Employers may Violate Federal Law by Refusing to hire Union Organizers
Here’s a challenging scenario for employers: An individual applies for a job. The employer becomes aware that the applicant is a union volunteer who will likely try to organize the workplace if hired.
Can the employer refuse to hire the applicant without violating federal labor laws?
The answer depends on whether the applicant can demonstrate a “genuine interest in employment” apart from, or in addition to, his or her union activities. As demonstrated in a recent case, this may be an easy standard for union organizers to meet.
A National Labor Relations Board (NLRB) administrative law judge recently ruled that an employment screening service improperly refused to place union organizers in non-union workplaces in Aerotek, Inc. v. International Brotherhood of Electrical Workers, Local 22, affiliated with the International Brotherhood of Electrical Workers, AFL-CIO.
The case involved Aerotek, Inc. (“Aerotek”), a national employment placement service that serves non-union contractors. In 2011, four union electricians submitted resumes to Aerotek’s Omaha, Nebraska office seeking work as either journeymen or apprentices.
The individuals’ resumes prominently noted the fact that they were volunteer union organizers for IBEW, Local 22. One worker allegedly told an Aerotek placement intern that he would take any job “to get in to organize electrical contractors in the union.”
Aerotek did not contact the individuals for employment, though it did allegedly place numerous electricians without prominent union affiliations in jobs between December 2011 and March 2012. The excluded individuals sued Aerotek for discriminatory employment practices under the National Labor Relations Act (NLRA).

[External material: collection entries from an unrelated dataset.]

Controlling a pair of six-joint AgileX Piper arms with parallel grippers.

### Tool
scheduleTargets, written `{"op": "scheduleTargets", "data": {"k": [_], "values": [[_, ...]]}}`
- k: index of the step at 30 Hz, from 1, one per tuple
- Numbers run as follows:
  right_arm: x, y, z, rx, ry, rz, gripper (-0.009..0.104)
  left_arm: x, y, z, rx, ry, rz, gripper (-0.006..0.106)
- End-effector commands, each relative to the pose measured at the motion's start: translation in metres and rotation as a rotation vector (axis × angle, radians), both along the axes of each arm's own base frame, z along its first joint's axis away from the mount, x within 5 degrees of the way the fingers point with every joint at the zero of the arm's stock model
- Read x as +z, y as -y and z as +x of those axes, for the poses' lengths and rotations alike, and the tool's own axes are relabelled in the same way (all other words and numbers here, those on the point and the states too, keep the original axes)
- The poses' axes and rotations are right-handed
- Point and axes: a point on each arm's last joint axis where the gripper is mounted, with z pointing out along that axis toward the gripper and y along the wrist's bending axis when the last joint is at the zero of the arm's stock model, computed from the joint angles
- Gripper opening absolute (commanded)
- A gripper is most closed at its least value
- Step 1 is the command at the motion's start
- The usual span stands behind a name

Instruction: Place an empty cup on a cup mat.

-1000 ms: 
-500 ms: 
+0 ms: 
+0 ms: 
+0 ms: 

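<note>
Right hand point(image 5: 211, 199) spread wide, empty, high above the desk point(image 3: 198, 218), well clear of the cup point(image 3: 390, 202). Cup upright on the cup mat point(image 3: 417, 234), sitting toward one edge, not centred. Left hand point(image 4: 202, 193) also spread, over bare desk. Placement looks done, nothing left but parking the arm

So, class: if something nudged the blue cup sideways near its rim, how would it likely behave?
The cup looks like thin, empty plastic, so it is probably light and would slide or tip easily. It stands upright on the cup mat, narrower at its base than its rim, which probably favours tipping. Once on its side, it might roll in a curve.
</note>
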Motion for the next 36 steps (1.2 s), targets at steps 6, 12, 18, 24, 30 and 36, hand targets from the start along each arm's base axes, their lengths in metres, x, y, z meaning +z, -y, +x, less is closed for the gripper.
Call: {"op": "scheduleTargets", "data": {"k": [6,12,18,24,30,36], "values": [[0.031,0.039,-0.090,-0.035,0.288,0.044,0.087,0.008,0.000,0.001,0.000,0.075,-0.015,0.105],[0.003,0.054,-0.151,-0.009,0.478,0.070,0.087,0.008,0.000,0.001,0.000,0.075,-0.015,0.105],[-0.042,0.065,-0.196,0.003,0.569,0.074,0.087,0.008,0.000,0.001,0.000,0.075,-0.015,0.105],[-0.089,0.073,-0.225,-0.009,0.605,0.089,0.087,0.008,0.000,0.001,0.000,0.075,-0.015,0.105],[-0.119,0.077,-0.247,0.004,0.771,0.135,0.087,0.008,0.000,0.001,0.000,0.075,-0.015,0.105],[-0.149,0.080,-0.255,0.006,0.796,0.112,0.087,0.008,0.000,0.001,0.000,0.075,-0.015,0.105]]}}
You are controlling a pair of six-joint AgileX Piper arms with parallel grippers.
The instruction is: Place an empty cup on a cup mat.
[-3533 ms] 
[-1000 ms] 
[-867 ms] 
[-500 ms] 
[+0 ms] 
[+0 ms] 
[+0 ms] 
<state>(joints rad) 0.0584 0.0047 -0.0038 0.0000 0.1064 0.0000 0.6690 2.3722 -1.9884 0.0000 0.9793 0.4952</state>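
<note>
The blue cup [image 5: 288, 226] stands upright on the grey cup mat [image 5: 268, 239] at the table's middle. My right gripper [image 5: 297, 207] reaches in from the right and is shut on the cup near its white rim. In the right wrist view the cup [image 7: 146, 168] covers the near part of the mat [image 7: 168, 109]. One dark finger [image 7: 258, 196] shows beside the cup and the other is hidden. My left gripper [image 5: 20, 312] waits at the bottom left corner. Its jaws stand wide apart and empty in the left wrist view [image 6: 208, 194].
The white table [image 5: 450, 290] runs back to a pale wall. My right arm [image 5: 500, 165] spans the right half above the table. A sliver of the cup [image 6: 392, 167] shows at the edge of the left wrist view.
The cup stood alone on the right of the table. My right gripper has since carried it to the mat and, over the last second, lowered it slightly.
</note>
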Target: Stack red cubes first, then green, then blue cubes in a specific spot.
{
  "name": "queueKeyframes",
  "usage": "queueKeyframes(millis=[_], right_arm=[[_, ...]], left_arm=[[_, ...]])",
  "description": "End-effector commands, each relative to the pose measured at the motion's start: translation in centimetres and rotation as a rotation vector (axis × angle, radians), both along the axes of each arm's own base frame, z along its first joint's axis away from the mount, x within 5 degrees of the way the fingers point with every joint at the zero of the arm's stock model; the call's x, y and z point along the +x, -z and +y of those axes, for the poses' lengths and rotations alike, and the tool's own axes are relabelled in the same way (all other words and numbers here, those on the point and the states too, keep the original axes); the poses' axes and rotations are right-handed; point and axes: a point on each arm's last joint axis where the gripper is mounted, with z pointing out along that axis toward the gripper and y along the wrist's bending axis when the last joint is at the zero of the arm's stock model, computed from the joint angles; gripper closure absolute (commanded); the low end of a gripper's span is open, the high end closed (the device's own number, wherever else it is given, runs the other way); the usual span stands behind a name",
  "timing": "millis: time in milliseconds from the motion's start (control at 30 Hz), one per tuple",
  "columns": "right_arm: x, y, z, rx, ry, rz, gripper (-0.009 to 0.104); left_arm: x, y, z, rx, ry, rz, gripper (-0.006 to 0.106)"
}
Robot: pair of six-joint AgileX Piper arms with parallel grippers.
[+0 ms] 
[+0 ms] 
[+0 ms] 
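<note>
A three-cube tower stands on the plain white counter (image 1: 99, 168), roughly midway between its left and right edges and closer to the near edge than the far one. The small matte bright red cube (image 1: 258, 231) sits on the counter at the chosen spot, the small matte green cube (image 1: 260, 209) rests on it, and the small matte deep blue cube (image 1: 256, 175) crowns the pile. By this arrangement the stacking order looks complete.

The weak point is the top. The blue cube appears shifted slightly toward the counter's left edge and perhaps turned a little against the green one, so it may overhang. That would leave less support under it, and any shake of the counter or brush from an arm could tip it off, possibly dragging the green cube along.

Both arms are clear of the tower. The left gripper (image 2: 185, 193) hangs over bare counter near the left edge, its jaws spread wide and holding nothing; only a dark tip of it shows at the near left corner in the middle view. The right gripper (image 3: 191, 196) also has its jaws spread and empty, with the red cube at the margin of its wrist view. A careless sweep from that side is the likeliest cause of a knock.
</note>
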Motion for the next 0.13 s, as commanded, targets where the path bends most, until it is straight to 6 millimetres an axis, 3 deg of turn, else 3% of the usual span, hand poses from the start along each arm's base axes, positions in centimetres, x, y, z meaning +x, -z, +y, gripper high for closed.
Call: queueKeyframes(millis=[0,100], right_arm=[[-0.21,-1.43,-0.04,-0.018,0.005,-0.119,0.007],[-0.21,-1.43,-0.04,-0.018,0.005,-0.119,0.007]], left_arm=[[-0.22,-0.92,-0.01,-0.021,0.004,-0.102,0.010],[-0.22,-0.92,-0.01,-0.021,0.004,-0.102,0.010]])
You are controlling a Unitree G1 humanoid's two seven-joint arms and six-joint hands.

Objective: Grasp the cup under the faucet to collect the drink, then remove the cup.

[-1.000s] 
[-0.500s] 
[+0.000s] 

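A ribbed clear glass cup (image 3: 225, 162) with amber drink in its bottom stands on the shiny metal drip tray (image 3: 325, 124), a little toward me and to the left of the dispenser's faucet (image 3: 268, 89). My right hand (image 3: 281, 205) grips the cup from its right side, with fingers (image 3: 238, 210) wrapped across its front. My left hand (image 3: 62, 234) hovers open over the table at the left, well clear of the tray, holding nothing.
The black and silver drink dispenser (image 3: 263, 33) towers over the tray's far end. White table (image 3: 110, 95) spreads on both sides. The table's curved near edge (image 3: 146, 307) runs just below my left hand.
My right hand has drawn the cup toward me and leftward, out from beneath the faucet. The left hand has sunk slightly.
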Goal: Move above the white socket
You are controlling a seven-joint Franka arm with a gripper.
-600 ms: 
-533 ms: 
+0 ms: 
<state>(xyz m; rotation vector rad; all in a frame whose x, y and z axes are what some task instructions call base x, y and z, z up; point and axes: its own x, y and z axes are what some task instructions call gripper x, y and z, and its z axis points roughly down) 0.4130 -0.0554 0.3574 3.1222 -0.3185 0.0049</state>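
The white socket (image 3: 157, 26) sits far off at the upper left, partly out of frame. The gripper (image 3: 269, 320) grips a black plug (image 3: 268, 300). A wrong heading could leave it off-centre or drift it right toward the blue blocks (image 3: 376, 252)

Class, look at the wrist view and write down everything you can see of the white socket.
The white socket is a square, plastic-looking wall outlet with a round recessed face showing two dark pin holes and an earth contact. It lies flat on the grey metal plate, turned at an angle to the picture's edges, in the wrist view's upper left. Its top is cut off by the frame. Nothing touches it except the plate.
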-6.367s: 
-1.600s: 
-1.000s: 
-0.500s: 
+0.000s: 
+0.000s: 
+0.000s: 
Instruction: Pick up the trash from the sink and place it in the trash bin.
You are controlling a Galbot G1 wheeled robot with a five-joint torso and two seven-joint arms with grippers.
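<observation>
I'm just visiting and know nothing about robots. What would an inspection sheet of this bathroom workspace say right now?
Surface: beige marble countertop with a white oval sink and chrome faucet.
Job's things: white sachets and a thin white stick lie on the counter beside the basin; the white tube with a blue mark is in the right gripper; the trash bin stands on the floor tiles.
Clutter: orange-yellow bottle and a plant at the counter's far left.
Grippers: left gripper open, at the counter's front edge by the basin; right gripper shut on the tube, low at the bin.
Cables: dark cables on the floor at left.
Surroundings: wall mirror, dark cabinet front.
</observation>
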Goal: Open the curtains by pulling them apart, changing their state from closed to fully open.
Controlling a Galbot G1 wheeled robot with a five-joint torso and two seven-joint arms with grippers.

The labor union tactic of placing members at a specific workplace with the intent of organizing a union is commonly known as “salting.” Under NLRB precedent, the worker (through the NLRB General Counsel) alleging a discriminatory refusal to hire in “salting” cases must demonstrate (1) that there was an application for employment, and (2) that the applicant was genuinely seeking to establish an employment relationship with the employer.
If these elements are met, the burden shifts to the employer to show that it would not have hired the applicant, even in the absence of their union activity or affiliation.
In Aerotek, the court held that the excluded employees had proven a sufficient “genuine interest” by a preponderance of evidence. The court noted that three of the four union organizer electricians were unemployed or underemployed when they sent their applications to Aerotek, and that they accepted other jobs that became available. The court also relied on the fact that one employee attempted to contact Aerotek twice.
Furthermore, the court inferred a discriminatory motive from Aerotek’s disparate treatment of the union organizers versus other applicants. Aerotek had argued that it declined to place the four electricians, in part, because in the past they had earned too much to qualify for the available positions. The court held that this reasoning was pretextual and ordered the company to make the workers whole for loss of earnings and other benefits.
The Aerotek case demonstrates that the bar can be surprisingly low for a union organizer to prove a genuine interest in employment. Employers may face a difficult decision on the front end about whether they have sufficient grounds not to hire such individuals without running afoul of the NLRA.